Menino tomando banho ao a livre (esquerda) , Família desalojada pelo Rio Paraguai (direita).

Na base e envolta do Cerro, estavam erguidos vários alojamentos temporários, onde os moradores da cidade estavam vivendo. Ao observar a situação dessas pessoas diante de uma natureza severa e sem piedade, pensei sobre como, ao mesmo tempo que temos a capacidade de manipular o mundo com as ferramentas e as tecnologias, somos totalmente sujeitos ao meio ambiente.

A minha tarde fotografando esse lugar me marcou por várias razões. Por um lado, foi só um passeio, mas por outro, foi um exercício de registro.
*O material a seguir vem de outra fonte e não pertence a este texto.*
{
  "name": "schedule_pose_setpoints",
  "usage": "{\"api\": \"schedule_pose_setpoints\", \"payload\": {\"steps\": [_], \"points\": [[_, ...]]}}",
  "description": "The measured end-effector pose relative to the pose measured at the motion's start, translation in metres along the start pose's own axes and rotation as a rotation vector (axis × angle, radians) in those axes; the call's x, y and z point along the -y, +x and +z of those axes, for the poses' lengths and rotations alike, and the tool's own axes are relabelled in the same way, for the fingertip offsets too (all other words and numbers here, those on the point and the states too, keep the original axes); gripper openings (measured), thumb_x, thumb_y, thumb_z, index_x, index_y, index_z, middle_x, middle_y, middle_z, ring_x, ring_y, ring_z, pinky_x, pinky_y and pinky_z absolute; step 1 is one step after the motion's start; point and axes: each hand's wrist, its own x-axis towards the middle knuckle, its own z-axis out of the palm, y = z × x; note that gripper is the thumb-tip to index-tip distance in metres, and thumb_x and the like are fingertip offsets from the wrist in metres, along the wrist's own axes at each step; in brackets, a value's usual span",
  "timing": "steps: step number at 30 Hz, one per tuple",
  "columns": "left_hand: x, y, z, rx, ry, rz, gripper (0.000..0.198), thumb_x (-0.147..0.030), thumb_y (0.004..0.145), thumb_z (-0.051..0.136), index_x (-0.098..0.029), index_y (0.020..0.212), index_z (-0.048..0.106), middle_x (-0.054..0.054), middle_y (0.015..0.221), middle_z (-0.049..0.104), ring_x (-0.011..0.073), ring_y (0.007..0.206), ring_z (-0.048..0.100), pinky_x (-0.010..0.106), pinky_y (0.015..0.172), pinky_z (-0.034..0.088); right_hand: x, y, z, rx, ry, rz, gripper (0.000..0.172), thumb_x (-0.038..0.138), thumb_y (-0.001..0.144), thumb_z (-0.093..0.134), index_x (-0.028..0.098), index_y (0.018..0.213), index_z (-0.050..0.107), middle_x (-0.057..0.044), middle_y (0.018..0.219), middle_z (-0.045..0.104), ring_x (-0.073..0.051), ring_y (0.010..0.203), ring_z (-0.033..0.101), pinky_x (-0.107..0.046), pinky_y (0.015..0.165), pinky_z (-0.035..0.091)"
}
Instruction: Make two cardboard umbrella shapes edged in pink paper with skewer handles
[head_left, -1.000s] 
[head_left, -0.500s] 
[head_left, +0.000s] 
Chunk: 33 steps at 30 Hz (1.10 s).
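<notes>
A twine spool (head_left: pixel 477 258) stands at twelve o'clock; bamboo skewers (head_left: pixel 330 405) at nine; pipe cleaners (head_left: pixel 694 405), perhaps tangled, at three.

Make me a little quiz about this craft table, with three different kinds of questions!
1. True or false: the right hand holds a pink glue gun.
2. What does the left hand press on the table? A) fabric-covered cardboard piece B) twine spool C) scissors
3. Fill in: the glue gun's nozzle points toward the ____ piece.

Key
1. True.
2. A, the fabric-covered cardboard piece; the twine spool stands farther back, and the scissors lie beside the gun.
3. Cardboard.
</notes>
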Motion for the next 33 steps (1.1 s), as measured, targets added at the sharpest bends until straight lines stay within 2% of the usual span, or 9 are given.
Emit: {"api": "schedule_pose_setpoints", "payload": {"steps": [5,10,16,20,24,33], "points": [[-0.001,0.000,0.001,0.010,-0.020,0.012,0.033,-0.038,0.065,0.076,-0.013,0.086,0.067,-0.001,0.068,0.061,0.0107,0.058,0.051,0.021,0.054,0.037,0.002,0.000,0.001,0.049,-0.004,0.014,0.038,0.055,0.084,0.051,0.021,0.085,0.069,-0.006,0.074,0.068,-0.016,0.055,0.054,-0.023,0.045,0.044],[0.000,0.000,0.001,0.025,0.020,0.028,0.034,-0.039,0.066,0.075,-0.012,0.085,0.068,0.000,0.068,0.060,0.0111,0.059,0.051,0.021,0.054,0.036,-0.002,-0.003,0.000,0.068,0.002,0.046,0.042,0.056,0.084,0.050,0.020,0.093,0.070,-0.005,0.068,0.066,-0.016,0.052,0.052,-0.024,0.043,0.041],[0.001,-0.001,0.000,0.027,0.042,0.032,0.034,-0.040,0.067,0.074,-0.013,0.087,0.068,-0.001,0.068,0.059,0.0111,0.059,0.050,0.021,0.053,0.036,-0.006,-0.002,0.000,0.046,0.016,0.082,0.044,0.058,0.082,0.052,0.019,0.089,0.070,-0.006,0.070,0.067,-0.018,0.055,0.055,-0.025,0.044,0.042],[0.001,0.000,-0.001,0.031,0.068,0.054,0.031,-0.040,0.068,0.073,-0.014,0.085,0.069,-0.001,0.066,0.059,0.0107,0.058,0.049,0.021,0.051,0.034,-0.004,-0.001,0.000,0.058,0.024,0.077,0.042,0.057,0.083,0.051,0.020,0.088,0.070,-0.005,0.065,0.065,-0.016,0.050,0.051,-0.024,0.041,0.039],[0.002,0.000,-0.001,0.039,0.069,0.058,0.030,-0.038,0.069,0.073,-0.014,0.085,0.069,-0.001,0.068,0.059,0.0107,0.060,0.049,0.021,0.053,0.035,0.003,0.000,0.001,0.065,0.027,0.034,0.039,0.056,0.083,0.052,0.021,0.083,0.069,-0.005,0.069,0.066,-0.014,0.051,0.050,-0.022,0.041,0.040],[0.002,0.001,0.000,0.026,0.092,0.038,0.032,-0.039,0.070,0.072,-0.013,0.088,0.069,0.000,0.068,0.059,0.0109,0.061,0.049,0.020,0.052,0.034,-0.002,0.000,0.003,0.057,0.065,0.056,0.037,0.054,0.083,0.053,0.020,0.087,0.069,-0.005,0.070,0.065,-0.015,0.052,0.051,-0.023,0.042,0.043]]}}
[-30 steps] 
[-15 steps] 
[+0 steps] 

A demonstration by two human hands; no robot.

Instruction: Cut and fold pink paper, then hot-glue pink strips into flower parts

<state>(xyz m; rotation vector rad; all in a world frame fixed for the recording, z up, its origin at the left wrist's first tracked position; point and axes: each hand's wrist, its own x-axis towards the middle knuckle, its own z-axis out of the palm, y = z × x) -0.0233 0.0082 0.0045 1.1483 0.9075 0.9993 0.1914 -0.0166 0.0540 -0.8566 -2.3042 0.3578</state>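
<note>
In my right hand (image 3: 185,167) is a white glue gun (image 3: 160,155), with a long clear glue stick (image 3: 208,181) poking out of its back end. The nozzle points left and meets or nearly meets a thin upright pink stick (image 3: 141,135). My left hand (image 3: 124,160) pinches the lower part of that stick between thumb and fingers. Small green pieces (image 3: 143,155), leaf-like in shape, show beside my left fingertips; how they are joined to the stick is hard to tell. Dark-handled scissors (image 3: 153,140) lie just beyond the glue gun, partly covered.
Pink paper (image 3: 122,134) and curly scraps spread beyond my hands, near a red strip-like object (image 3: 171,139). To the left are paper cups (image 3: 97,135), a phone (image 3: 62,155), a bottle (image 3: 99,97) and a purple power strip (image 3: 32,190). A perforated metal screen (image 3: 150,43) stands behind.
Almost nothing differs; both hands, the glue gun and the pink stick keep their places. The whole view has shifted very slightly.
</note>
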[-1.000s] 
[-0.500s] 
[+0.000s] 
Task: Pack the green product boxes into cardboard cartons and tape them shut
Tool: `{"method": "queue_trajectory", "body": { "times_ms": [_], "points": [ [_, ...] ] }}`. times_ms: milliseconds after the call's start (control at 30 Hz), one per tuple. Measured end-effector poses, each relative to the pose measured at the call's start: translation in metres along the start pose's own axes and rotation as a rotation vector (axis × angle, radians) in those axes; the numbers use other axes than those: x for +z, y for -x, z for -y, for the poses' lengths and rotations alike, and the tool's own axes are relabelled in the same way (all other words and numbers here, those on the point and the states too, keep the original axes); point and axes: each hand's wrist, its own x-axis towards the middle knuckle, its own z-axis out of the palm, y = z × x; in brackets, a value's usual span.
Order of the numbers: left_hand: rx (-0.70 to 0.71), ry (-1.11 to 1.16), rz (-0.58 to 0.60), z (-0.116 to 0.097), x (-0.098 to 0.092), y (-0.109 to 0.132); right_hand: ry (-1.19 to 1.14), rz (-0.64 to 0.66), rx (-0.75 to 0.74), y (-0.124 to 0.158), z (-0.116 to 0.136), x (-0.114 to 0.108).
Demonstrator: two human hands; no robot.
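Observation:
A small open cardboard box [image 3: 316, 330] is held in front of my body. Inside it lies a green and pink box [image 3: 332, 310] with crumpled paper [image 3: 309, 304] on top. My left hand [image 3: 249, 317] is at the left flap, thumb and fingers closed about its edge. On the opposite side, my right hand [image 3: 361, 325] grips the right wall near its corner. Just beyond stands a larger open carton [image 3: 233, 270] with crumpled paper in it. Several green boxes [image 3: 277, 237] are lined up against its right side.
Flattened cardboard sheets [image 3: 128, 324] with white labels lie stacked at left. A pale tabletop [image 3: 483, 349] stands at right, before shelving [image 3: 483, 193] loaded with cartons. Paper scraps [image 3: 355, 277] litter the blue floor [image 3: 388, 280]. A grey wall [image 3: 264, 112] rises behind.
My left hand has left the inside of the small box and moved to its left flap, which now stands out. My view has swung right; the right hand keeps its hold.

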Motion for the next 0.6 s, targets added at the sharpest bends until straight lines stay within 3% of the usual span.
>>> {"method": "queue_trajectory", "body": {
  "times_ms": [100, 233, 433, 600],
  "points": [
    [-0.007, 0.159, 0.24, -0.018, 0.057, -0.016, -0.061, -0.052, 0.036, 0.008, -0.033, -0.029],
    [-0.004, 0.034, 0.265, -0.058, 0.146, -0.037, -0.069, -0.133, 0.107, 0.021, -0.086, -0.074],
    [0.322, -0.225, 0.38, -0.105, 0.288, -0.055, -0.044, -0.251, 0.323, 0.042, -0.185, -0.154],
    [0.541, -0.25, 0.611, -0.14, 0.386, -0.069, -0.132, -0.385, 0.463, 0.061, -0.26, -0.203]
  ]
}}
A natureza, as pessoas refugiadas, aquele lugar, foram cristalizadas não só na minha memória, mas nas próprias fotos que tirei. O meu papel como fotógrafo me fez enxergar o lugar através de outra lente. Todos os dias, temos experiências passageiras, e raramente olhamos à nossa volta com a intenção de captar e lembrar aquilo tudo, mas a fotografia abre um espaço para a contemplação e nos permite imortalizar um instante no tempo. Por um lado, você está presente naquele lugar, vivenciando aquilo nos seus sentidos, mas por outro lado, sua mente se preocupa em registrar pequenos instantes através da luz. O conjunto de fotos me traz uma sensação de fragilidade, não só da natureza, mas do próprio ser humano também.

Bairro e quadra de futebol alagados (esquerda), Borboleta do Cerro (direita).
Auto-retrato daquele dia.

O ato de fotografar pode ser uma experiência estética que transcende apenas a memória.

A experiência vivida assume certa imutabilidade ao ser capturado pela luz, e isso possibilita a exploração de novos significados mais profundos para aquela experiência.